┌─ Data section

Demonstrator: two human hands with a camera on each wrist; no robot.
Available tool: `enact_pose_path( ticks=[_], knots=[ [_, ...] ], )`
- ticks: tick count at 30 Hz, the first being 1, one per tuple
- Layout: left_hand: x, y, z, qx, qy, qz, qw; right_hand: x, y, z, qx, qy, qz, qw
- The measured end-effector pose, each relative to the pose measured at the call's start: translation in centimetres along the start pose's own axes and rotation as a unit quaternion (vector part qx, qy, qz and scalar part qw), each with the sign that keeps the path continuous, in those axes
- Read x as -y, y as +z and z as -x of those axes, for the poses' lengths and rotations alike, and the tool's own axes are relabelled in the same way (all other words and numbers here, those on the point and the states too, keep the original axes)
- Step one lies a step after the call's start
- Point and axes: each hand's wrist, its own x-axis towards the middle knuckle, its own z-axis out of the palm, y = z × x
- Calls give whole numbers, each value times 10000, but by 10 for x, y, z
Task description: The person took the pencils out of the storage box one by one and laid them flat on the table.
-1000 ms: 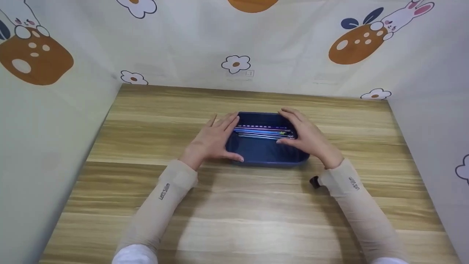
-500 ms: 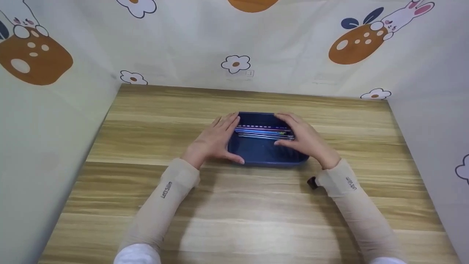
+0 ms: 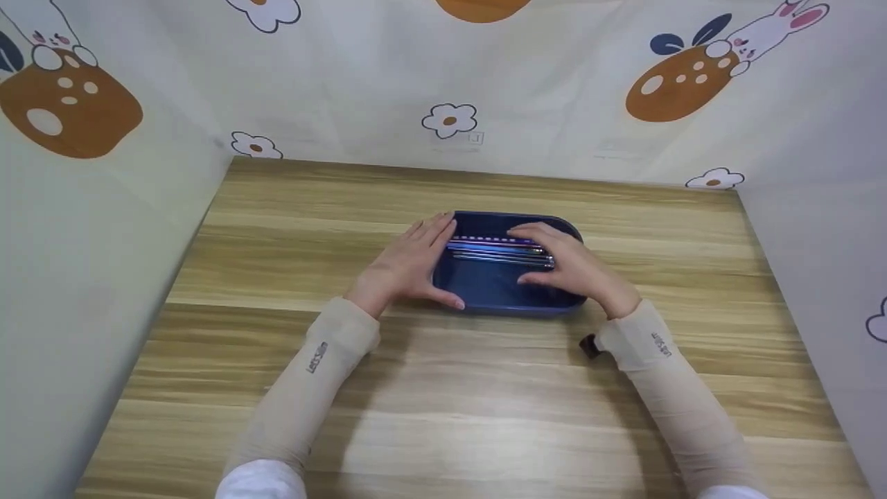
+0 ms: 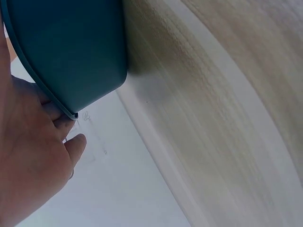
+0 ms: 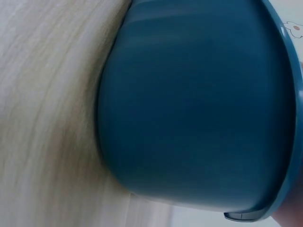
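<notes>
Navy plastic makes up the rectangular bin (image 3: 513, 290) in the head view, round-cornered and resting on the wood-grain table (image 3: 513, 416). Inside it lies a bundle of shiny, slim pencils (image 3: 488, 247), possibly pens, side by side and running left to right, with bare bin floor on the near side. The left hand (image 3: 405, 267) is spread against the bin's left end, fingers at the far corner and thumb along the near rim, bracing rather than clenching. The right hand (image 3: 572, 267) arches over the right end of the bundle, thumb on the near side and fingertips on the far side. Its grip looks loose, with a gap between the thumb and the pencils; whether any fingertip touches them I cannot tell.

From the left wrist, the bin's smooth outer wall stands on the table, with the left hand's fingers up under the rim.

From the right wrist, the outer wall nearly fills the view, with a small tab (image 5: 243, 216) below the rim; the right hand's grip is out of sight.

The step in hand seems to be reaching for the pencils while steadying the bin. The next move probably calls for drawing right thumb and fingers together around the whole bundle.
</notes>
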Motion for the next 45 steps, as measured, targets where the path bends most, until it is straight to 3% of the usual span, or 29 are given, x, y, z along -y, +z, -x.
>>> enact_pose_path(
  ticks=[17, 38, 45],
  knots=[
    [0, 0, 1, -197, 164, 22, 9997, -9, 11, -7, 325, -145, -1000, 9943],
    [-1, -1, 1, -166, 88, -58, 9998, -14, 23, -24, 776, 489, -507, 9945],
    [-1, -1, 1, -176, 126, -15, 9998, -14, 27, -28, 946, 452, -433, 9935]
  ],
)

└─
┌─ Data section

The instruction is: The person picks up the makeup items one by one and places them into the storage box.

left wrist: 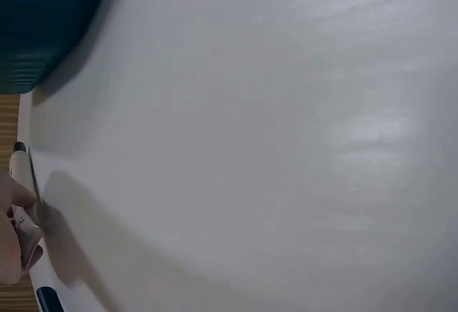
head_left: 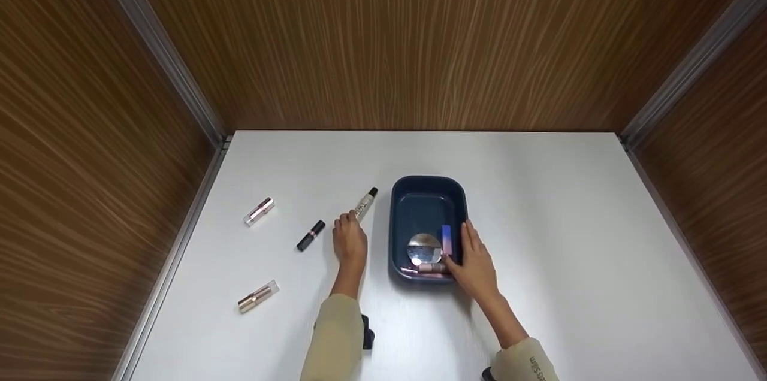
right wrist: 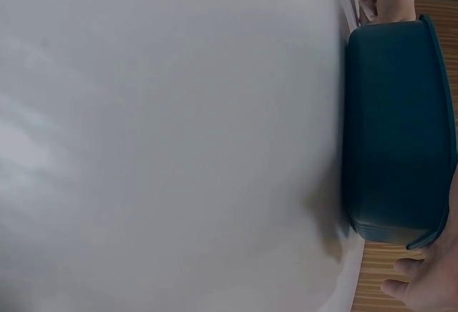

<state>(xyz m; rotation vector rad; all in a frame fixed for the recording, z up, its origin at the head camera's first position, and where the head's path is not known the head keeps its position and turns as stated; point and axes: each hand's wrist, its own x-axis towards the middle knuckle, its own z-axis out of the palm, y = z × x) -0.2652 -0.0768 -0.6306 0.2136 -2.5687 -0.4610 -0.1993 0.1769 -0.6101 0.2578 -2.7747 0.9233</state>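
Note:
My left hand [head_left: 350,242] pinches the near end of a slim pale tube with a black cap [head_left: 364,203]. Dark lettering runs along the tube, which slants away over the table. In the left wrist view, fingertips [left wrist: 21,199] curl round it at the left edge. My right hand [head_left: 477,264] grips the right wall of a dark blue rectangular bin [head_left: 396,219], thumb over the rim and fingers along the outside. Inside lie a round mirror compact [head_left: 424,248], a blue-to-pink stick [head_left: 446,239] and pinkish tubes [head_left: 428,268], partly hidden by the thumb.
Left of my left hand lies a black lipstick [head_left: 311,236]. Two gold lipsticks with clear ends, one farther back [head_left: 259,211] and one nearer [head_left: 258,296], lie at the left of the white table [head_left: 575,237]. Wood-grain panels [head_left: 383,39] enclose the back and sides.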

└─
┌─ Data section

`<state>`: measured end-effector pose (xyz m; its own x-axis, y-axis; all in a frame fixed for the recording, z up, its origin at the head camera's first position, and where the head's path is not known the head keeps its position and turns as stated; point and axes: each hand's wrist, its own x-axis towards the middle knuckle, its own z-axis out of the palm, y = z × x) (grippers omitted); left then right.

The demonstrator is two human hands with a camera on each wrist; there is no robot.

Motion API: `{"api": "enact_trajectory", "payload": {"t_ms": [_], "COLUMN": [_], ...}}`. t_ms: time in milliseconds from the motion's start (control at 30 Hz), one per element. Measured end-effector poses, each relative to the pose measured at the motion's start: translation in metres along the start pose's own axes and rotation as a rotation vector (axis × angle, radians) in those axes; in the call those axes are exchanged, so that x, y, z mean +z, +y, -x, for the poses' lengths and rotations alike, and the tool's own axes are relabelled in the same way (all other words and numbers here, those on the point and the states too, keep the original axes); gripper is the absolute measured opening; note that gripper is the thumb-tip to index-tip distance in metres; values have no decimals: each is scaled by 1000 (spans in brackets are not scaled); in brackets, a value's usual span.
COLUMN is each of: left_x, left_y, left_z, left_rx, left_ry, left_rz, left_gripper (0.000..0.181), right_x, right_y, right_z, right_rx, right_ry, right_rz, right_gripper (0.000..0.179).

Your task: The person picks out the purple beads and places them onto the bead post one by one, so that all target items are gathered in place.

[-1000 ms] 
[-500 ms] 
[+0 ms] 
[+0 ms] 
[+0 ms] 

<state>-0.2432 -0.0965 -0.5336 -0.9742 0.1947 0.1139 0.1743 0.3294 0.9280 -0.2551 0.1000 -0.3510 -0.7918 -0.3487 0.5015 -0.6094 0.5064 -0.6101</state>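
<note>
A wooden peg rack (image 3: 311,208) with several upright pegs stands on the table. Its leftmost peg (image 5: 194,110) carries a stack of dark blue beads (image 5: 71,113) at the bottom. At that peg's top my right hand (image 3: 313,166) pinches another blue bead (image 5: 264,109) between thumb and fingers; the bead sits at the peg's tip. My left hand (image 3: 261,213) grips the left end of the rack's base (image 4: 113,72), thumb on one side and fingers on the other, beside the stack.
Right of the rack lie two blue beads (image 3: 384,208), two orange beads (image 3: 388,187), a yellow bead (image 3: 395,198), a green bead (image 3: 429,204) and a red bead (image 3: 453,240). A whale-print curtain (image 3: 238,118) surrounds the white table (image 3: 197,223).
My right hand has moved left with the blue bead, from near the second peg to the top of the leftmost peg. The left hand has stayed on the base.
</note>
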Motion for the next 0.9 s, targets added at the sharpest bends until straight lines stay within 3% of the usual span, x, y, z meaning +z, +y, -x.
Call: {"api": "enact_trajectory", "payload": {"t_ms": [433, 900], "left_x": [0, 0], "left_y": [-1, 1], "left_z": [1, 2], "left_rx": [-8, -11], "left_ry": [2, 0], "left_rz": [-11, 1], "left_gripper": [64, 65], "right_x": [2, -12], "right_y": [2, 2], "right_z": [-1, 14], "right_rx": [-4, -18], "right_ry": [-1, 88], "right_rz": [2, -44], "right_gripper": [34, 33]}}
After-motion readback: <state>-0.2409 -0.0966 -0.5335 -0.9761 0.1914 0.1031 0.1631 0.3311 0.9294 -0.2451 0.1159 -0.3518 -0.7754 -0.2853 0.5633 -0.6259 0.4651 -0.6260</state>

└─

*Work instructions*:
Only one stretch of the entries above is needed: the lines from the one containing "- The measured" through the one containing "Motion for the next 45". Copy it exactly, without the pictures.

*Solution to this problem*:
- The measured end-effector pose, each relative to the pose measured at the call's start: translation in centimetres along the start pose's own axes and rotation as a unit quaternion (vector part qx, qy, qz and scalar part qw), each with the sign that keeps the path continuous, in those axes
- Read x as -y, y as +z and z as -x of those axes, for the poses' lengths and rotations alike, and the tool's own axes are relabelled in the same way (all other words and numbers here, those on the point and the states too, keep the original axes)
- Step one lies a step after the call's start
- Point and axes: each hand's wrist, its own x-axis towards the middle knuckle, its own z-axis out of the palm, y = z × x
- Calls give whole numbers, each value times 10000, but by 10 for x, y, z
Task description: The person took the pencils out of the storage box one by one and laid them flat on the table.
-1000 ms: 
-500 ms: 
+0 ms: 
+0 ms: 
+0 ms: 
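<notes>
Navy plastic makes up the rectangular bin (image 3: 513, 290) in the head view, round-cornered and resting on the wood-grain table (image 3: 513, 416). Inside it lies a bundle of shiny, slim pencils (image 3: 488, 247), possibly pens, side by side and running left to right, with bare bin floor on the near side. The left hand (image 3: 405, 267) is spread against the bin's left end, fingers at the far corner and thumb along the near rim, bracing rather than clenching. The right hand (image 3: 572, 267) arches over the right end of the bundle, thumb on the near side and fingertips on the far side. Its grip looks loose, with a gap between the thumb and the pencils; whether any fingertip touches them I cannot tell.

From the left wrist, the bin's smooth outer wall stands on the table, with the left hand's fingers up under the rim.

From the right wrist, the outer wall nearly fills the view, with a small tab (image 5: 243, 216) below the rim; the right hand's grip is out of sight.

The step in hand seems to be reaching for the pencils while steadying the bin. The next move probably calls for drawing right thumb and fingers together around the whole bundle.
</notes>
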Motion for the next 45 steps, as measured, targets where the path bends most, until it is straight to 3% of the usual span, or 29 are given, x, y, z along -y, +z, -x.

The required output has been given in full.